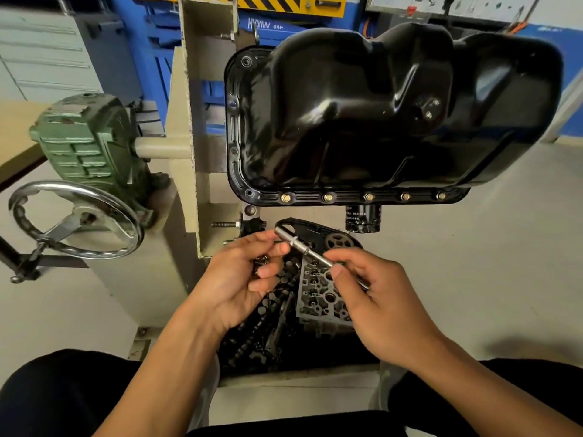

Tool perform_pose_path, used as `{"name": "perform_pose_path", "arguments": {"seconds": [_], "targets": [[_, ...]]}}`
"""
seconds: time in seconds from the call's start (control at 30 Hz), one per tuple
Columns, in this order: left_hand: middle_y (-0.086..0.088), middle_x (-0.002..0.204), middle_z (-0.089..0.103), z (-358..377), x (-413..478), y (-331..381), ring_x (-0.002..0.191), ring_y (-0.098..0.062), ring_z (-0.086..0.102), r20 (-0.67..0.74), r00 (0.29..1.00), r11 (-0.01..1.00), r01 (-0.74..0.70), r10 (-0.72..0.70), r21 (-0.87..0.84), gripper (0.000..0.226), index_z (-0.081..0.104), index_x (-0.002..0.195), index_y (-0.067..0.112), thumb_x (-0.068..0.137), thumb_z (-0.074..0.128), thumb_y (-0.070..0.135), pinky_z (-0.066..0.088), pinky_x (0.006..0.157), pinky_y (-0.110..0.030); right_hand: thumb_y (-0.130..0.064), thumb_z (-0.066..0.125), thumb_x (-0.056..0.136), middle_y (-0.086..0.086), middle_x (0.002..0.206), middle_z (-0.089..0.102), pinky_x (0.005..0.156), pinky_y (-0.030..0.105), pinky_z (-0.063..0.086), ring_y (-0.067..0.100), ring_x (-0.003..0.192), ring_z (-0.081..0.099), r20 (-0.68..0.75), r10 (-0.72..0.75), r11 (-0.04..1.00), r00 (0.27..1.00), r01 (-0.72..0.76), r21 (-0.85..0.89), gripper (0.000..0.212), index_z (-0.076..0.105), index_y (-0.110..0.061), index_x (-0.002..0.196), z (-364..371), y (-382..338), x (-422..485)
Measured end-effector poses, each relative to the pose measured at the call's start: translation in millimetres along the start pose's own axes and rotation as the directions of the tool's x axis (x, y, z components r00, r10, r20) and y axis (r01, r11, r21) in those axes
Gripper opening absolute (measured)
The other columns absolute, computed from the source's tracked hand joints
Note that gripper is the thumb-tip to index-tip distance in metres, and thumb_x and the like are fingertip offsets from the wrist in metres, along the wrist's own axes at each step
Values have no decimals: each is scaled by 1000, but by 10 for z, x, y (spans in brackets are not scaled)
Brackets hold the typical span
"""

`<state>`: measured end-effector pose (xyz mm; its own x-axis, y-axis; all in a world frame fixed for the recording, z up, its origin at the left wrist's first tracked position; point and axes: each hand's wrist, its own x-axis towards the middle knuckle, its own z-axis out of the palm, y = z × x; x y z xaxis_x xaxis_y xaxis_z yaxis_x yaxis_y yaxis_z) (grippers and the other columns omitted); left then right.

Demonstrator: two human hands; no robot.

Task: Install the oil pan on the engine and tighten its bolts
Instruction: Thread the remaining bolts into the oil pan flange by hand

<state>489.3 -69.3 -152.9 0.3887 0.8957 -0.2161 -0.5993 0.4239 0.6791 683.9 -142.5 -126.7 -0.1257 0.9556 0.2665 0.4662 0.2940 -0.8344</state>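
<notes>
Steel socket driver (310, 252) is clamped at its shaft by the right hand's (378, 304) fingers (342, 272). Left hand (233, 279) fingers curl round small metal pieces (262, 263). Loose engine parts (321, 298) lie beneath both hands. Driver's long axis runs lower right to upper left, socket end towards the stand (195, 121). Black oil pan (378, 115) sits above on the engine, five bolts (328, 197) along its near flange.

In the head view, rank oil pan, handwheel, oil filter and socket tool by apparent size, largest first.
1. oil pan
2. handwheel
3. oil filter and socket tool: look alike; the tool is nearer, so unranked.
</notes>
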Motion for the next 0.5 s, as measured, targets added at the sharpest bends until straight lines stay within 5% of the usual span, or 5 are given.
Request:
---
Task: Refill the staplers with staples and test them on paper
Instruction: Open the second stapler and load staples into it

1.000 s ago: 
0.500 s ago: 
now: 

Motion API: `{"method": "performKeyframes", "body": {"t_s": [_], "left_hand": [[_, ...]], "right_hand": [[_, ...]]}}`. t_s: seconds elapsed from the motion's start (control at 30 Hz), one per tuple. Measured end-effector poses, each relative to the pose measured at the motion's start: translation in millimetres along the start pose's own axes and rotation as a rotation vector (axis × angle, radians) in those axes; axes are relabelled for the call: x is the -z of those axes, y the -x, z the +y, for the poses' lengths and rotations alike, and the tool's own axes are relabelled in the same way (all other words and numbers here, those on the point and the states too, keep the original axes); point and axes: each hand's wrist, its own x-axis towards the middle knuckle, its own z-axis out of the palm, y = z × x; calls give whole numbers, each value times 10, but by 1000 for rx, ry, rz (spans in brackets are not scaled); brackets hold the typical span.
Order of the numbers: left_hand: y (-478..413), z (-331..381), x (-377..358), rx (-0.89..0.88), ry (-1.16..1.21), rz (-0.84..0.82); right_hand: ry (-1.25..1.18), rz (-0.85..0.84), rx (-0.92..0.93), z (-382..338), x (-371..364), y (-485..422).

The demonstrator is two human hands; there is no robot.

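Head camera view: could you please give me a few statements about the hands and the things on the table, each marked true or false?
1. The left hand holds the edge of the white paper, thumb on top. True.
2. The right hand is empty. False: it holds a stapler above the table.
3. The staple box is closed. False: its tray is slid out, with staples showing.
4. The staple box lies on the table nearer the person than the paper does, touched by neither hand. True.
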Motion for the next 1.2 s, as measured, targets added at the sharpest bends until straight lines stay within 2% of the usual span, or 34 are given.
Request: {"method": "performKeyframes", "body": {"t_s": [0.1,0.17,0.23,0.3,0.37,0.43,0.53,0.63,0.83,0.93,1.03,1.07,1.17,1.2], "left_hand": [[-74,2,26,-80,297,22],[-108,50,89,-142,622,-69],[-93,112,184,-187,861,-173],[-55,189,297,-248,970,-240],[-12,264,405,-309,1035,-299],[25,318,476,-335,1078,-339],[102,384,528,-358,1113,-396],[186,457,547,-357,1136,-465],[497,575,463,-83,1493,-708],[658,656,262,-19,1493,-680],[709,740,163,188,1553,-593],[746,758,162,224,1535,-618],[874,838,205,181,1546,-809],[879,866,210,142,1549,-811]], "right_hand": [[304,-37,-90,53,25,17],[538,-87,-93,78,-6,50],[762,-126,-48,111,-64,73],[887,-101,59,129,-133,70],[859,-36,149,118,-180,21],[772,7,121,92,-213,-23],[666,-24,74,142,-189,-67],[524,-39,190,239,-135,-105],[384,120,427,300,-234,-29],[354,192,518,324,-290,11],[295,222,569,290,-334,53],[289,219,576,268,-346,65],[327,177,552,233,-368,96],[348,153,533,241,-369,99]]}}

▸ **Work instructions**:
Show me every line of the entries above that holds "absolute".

▸ **Solution**:
Gripper opening absolute (measured)
The other columns absolute, computed from the source's tracked hand joints

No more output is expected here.